Data section:
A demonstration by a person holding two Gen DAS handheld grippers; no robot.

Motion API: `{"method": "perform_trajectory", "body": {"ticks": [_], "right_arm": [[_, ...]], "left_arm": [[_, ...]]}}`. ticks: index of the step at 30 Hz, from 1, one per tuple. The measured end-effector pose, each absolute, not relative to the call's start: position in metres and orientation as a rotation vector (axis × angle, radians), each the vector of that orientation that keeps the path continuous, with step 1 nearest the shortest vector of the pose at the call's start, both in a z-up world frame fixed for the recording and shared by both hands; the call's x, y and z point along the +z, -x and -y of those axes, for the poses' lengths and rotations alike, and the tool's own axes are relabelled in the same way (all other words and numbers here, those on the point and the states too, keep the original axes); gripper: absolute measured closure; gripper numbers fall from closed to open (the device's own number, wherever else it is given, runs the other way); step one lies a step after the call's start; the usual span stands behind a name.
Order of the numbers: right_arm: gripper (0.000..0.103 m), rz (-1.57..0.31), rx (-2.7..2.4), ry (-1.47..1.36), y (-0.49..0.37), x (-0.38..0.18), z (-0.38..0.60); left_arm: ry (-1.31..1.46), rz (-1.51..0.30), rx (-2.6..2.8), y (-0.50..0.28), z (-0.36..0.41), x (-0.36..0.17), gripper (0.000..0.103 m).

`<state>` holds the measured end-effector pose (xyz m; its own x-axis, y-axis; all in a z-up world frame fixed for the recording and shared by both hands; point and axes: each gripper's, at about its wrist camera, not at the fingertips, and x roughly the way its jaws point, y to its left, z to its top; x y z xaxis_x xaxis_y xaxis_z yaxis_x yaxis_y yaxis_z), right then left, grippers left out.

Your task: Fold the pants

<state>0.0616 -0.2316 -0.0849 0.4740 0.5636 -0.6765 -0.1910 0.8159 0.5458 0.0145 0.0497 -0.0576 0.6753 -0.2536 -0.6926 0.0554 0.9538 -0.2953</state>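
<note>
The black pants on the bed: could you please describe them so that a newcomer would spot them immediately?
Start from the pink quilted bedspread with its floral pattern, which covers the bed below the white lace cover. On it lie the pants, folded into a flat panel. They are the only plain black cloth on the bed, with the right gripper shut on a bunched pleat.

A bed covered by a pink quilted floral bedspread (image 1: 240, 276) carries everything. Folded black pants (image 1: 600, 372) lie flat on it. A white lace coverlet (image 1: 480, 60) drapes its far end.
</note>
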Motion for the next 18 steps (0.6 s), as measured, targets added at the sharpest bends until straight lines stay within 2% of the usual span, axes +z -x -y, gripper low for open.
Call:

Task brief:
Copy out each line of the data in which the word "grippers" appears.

Answer section:
A demonstration by a person holding two Gen DAS handheld grippers; no robot.
`<state>` holds the measured end-effector pose (xyz m; its own x-axis, y-axis; all in a z-up world frame fixed for the recording and shared by both hands; point and axes: each gripper's, at about its wrist camera, not at the fingertips, and x roughly the way its jaws point, y to its left, z to its top; x y z xaxis_x xaxis_y xaxis_z yaxis_x yaxis_y yaxis_z), right then left, grippers left out.

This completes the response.